In the long run, if its profit margins are too high, either a competitor (AMD?) or its own clients will create a cheaper alternative.
It also seems that NVidia is starting to do a lot of the “loaning money to your clients so they can buy your products” shenanigans.
So it might be more of type #3 fraud than simply complascence. The most dangerous type.
Visa / Mastercard
Exploiting a duopoly for decades in an unavoidable middleman position will for sure make you complacent.
Crypto enthusiasts claim they will bring down the legacy payment systems and they might for all I know.
What I am a lot more certain about is that the business model of dominating the world finance from New York, simply because your company is American, is over.
It died when the West seized Russia's currency reserves and the US State Department started sanctioning everyone everywhere.
Progressively, national or regional equivalents will be taking over, breaking the steady growth of these companies.
Amazon
Another one that seems obvious to me is Amazon.
The company has evolved from the cheapest retailer destroying everyone's margins and wiping out entire industries to an overpriced reseller of Aliexpress and Temu products.
It is also losing the battle to stay the number one e-commerce site in South America (MercaLibre, see previous report), Eastern Europe (Temu/Alibaba), and SE-Asia (SEA).
The company's future entirely relies on its AWS business, the only real money maker.
But like Visa, do you want all your business and data in the hands (at the mercy) of an American company in 2024 if you are Muslim, Russian, Asian, African, etc.?
Besides, I have the impression Jeff Bezos is sort of distracted for a while…

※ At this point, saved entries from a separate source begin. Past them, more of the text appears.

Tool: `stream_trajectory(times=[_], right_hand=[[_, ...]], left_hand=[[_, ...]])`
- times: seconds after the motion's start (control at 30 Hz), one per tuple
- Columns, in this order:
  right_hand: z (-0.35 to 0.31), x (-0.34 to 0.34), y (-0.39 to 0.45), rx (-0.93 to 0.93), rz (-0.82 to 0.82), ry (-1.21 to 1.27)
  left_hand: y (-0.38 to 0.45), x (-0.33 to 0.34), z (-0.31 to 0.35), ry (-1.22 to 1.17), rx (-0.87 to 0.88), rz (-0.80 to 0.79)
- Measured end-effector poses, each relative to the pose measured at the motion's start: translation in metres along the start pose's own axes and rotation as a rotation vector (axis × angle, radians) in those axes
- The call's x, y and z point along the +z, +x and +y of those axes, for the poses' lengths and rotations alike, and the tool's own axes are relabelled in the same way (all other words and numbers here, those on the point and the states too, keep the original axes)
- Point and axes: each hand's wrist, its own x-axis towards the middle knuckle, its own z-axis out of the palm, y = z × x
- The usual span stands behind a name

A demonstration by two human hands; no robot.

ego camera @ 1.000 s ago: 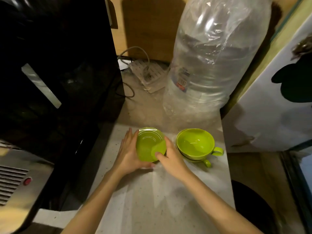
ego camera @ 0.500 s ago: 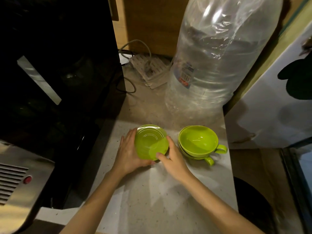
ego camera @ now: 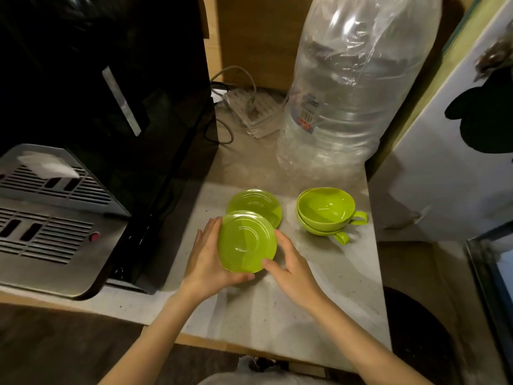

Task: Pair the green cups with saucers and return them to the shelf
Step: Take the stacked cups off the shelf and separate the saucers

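Two green saucers are on the pale counter. The near saucer (ego camera: 247,241) is lifted and tilted, held at its left and lower edge by my left hand (ego camera: 206,262). My right hand (ego camera: 294,269) is at its right edge, fingertips touching or nearly touching the rim. The far saucer (ego camera: 258,202) lies flat on the counter just behind, partly covered by the near one. Two green cups (ego camera: 326,209) sit nested to the right, their handles pointing right.
A black appliance with a steel grille (ego camera: 50,218) fills the left. A big clear plastic water bottle (ego camera: 349,101) stands at the back right, a power strip with cables (ego camera: 249,109) behind the saucers. A white cabinet side (ego camera: 449,168) bounds the right; the counter (ego camera: 277,315) ends near me.
The top saucer has come off the stack toward me, uncovering the second saucer behind it. Both hands moved nearer with it. The camera view has shifted back.
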Motion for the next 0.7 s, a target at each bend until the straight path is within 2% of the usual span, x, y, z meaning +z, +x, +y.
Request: stream_trajectory(times=[0.23,0.7], right_hand=[[0.012,0.012,-0.031,0.021,-0.020,-0.038],[0.013,0.018,-0.033,0.067,-0.042,-0.147]], left_hand=[[-0.046,0.008,-0.013,0.049,-0.071,-0.049],[-0.046,0.011,-0.021,0.096,0.001,-0.103]])
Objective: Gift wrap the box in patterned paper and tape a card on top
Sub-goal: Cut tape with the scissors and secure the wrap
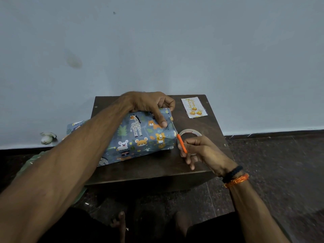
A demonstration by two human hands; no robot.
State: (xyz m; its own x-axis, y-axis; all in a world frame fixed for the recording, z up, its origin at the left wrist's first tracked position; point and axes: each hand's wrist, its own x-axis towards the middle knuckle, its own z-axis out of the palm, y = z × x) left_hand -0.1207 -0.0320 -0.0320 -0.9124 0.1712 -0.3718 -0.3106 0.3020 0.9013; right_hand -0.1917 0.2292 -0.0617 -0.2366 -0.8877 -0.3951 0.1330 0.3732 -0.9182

This would explain how the company can blow up $1B on the Ring of Power. In case you missed it, it managed the feat of being universally loved by critics, hated by viewers, and literally makes people cancel their Prime subscription.
I mean, imagine making a Lord of the Rings series and losing money.
This is a blunder as big as Disney almost killing Star Wars.
When your organization cannot handle such a simple task, the problems are piling up quickly at the horizon.
Disney
Speaking Of Disney, the only branch of the company making money seems to be the amusement parks.
But the parks make money only thanks to Disney’s IP, of which the last successful one was … Frozen … in 2013. ELEVEN YEARS AGO.
Meanwhile, it managed to sink cultural icons like Star Wars, Indiana Jones, and the Marvel movies.
Very much a #2 crisis, utter incompetence, in this case, due to terminal infiltration by political activists.
Not much to say, except a big KEEP OUT sign.